**YOUR ASSIGNMENT:** What follows is a listing to be transcribed exactly.

**SUPPLIED INFORMATION:**
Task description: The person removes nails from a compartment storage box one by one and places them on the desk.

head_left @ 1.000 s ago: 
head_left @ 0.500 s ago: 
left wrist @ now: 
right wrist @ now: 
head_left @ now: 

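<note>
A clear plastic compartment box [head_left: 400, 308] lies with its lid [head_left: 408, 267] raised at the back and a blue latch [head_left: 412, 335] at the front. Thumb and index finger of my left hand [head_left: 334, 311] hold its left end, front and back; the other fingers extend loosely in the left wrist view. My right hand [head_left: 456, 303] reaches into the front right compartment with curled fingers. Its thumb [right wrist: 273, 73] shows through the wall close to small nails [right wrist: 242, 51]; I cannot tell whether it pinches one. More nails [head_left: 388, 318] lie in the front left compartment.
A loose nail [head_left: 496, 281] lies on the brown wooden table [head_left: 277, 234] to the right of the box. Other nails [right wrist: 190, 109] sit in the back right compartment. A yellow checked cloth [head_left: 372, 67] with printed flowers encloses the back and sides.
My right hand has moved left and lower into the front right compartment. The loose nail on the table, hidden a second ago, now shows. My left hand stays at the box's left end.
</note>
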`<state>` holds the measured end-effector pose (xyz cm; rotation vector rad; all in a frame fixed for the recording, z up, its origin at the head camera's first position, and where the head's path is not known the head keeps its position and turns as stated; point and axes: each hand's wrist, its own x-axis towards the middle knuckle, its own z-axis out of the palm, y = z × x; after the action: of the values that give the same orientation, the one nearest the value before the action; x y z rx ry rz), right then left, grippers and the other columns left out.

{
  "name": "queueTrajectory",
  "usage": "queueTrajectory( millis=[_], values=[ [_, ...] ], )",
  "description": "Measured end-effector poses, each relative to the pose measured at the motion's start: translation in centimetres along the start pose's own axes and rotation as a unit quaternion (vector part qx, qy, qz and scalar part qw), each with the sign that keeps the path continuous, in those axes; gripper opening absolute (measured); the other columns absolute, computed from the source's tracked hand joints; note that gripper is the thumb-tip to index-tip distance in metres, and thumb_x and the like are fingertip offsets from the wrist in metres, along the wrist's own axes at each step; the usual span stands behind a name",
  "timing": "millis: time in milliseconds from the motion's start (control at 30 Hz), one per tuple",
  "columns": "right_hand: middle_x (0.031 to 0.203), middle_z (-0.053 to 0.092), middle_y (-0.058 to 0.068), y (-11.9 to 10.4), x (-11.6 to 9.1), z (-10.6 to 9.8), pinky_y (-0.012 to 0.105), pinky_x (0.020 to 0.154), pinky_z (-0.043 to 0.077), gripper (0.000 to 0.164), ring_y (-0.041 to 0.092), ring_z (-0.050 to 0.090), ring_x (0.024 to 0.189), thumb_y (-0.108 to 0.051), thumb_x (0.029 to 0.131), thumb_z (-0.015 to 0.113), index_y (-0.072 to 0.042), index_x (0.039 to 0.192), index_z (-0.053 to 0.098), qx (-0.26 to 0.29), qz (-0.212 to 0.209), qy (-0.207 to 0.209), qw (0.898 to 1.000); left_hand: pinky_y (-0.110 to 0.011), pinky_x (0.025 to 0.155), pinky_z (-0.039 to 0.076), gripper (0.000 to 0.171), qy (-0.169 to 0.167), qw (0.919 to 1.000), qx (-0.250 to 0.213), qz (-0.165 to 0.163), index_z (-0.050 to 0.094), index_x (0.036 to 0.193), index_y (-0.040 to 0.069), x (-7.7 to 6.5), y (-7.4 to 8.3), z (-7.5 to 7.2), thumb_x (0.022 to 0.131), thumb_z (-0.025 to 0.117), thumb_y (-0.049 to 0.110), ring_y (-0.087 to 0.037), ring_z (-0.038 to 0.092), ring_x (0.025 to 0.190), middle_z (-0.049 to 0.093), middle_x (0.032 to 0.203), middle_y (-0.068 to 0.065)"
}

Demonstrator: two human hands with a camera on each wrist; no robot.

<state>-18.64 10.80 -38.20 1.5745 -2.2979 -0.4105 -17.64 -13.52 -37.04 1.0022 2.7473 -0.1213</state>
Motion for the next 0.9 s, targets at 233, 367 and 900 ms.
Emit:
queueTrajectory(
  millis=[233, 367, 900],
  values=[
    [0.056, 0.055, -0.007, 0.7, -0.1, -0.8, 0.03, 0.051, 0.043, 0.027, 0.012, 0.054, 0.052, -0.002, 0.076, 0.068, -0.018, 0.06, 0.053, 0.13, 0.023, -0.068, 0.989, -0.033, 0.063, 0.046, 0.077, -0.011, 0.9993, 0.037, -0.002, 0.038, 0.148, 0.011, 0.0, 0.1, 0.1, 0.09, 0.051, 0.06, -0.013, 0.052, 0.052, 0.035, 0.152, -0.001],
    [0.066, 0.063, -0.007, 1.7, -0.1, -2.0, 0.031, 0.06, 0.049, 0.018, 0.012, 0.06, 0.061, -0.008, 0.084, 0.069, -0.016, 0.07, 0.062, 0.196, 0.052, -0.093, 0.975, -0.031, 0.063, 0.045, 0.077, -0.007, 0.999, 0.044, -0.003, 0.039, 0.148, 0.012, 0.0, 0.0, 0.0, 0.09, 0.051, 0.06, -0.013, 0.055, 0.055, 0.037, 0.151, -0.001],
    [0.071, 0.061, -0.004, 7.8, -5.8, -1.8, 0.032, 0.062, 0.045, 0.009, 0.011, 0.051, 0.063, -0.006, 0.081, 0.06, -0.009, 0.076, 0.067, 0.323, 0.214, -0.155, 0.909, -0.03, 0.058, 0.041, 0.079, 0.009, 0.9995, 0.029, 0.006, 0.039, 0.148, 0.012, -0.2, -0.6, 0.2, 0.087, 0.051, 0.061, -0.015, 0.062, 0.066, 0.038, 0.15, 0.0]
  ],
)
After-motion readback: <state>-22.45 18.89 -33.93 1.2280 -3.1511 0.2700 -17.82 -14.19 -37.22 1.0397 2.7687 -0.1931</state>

**FINISHED EXERCISE:**
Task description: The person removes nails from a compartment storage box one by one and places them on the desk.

head_left @ 1.000 s ago: 
head_left @ 0.500 s ago: 
left wrist @ now: 
right wrist @ now: 
head_left @ now: 

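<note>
A clear plastic compartment box [head_left: 400, 308] lies with its lid [head_left: 408, 267] raised at the back and a blue latch [head_left: 412, 335] at the front. Thumb and index finger of my left hand [head_left: 334, 311] hold its left end, front and back; the other fingers extend loosely in the left wrist view. My right hand [head_left: 456, 303] reaches into the front right compartment with curled fingers. Its thumb [right wrist: 273, 73] shows through the wall close to small nails [right wrist: 242, 51]; I cannot tell whether it pinches one. More nails [head_left: 388, 318] lie in the front left compartment.
A loose nail [head_left: 496, 281] lies on the brown wooden table [head_left: 277, 234] to the right of the box. Other nails [right wrist: 190, 109] sit in the back right compartment. A yellow checked cloth [head_left: 372, 67] with printed flowers encloses the back and sides.
My right hand has moved left and lower into the front right compartment. The loose nail on the table, hidden a second ago, now shows. My left hand stays at the box's left end.
</note>
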`<state>` holds the measured end-effector pose (xyz cm; rotation vector rad; all in a frame fixed for the recording, z up, its origin at the head camera's first position, and where the head's path is not known the head keeps its position and turns as stated; point and axes: each hand's wrist, its own x-axis towards the middle knuckle, its own z-axis out of the palm, y = z × x; after the action: of the values that give the same orientation, the one nearest the value before the action; x y z rx ry rz), right then left, grippers and the other columns left out.

{
  "name": "queueTrajectory",
  "usage": "queueTrajectory( millis=[_], values=[ [_, ...] ], )",
  "description": "Measured end-effector poses, each relative to the pose measured at the motion's start: translation in centimetres along the start pose's own axes and rotation as a unit quaternion (vector part qx, qy, qz and scalar part qw), each with the sign that keeps the path continuous, in those axes; gripper opening absolute (measured); the other columns absolute, computed from the source's tracked hand joints; note that gripper is the thumb-tip to index-tip distance in metres, and thumb_x and the like are fingertip offsets from the wrist in metres, along the wrist's own axes at each step; the usual span stands behind a name",
  "timing": "millis: time in milliseconds from the motion's start (control at 30 Hz), one per tuple",
  "columns": "right_hand: middle_x (0.031 to 0.203), middle_z (-0.053 to 0.092), middle_y (-0.058 to 0.068), y (-11.9 to 10.4), x (-11.6 to 9.1), z (-10.6 to 9.8), pinky_y (-0.012 to 0.105), pinky_x (0.020 to 0.154), pinky_z (-0.043 to 0.077), gripper (0.000 to 0.164), ring_y (-0.041 to 0.092), ring_z (-0.050 to 0.090), ring_x (0.024 to 0.189), thumb_y (-0.108 to 0.051), thumb_x (0.029 to 0.131), thumb_z (-0.015 to 0.113), index_y (-0.072 to 0.042), index_x (0.039 to 0.192), index_z (-0.053 to 0.098), qx (-0.26 to 0.29), qz (-0.212 to 0.209), qy (-0.207 to 0.209), qw (0.898 to 1.000); left_hand: pinky_y (-0.110 to 0.011), pinky_x (0.025 to 0.155), pinky_z (-0.039 to 0.076), gripper (0.000 to 0.171), qy (-0.169 to 0.167), qw (0.919 to 1.000), qx (-0.250 to 0.213), qz (-0.165 to 0.163), index_z (-0.050 to 0.094), index_x (0.036 to 0.193), index_y (-0.040 to 0.069), x (-7.7 to 6.5), y (-7.4 to 8.3), z (-7.5 to 7.2), thumb_x (0.022 to 0.131), thumb_z (-0.025 to 0.117), thumb_y (-0.049 to 0.110), ring_y (-0.087 to 0.037), ring_z (-0.038 to 0.092), ring_x (0.025 to 0.190), middle_z (-0.049 to 0.093), middle_x (0.032 to 0.203), middle_y (-0.068 to 0.065)"
}

Demonstrator: two human hands with a camera on each wrist; no robot.

<state>-18.64 10.80 -38.20 1.5745 -2.2979 -0.4105 -17.64 -13.52 -37.04 1.0022 2.7473 -0.1213</state>
Motion for the next 0.9 s, targets at 233, 367 and 900 ms.
Emit:
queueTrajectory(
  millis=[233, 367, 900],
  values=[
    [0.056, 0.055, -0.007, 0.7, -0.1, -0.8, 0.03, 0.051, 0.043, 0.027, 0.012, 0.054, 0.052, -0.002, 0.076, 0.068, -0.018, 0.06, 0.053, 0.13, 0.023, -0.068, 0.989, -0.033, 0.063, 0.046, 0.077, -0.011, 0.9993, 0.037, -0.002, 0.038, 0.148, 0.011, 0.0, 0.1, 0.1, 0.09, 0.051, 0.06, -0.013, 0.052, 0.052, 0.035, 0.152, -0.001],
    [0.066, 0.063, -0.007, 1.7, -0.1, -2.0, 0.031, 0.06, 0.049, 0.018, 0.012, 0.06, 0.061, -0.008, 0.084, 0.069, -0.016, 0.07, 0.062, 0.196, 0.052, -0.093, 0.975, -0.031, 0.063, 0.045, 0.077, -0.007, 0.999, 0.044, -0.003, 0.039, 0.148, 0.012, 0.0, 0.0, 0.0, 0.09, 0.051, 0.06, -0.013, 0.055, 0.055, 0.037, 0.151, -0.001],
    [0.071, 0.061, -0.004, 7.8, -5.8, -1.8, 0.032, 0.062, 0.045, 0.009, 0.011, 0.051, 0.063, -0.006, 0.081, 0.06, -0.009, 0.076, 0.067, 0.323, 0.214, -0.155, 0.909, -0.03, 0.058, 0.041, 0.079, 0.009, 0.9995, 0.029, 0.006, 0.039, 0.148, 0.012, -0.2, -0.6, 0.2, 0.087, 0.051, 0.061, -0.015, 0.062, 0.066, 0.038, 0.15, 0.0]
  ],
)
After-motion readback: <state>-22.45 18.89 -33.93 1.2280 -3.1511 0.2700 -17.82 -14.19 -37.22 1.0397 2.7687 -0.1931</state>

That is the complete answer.